Bike lane gap on Naito Parkway between Davis Street and just north of railroad crossing. Due to constrained roadway geometry and the sharp angle of the railroad crossing, the bike lanes on Naito Parkway disappear just north of the railroad crossing and are not provided again until Davis Street several blocks to the south. This forces bicyclists to move into travel lanes or ride on sidewalks to maintain a direct path, neither of which are safe or comfortable options.”
The need for this project is even greater now that PBOT has installed bike lanes on NW 3rd.
The strange wrinkle in this project is that PBOT has to coordinate these bike/walk improvements with Union Pacific. The railroad company has signed off on the project and, if it’s funded, they’ll be on the hook to install some signficant changes to their crossing. (Technically, the Connect Oregon grant would pay for the railroad improvements and PBOT would pay for the bike/walk improvements.)
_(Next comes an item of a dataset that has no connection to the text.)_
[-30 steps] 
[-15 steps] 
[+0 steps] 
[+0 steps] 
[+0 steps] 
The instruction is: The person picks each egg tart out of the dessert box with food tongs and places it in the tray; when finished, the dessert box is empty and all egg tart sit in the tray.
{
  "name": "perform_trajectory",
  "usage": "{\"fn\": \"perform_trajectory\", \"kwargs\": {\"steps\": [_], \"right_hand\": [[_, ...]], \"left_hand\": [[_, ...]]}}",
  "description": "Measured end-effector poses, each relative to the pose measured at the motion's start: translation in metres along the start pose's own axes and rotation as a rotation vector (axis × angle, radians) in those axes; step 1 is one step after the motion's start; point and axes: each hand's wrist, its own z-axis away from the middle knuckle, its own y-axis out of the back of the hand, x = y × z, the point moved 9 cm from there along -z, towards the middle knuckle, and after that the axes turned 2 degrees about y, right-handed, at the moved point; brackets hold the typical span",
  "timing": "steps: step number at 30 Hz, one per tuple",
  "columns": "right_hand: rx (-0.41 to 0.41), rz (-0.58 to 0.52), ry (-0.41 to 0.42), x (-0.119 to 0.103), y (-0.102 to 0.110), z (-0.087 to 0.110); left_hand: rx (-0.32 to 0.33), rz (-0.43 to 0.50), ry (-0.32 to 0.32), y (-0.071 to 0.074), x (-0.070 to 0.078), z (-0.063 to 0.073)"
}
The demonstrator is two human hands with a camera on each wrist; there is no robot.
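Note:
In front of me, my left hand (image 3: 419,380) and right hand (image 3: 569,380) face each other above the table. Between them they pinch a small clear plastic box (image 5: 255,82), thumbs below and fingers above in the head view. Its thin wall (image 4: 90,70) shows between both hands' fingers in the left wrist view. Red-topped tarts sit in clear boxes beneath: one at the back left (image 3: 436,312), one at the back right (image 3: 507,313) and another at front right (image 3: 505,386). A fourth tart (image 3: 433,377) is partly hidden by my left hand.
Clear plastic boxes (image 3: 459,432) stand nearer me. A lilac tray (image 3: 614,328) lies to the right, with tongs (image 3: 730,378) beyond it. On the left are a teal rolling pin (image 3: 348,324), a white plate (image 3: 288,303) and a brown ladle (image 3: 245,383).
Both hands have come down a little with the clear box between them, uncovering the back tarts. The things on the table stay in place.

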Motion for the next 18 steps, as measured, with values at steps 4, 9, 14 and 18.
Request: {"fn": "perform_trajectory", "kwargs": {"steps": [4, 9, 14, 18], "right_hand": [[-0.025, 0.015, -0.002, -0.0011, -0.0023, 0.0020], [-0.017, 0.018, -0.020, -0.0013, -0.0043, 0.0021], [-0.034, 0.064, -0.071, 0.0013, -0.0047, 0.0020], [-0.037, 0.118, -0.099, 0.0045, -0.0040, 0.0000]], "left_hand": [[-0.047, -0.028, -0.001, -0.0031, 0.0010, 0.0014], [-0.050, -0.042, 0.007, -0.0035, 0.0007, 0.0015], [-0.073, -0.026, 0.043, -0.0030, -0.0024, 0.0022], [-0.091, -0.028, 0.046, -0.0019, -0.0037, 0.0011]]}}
Currently, both the Waterfront Park path traffic and vehicle traffic on Naito Parkway cross the railroad tracks just 100 feet away from each other. To improve visibility and safety (and the need for multiple horns), this project would bring the greenway path and (new) bike lanes together and put them adjacent to Naito.
Connect Oregon funds are very competitive. Even with this detailed plan already in place and 57 percent of the funding already in their pocket, PBOT might not get the funding. It would be unfortunate if that happens. But given the long history of the Naito Gap, it wouldn’t be a huge surprise.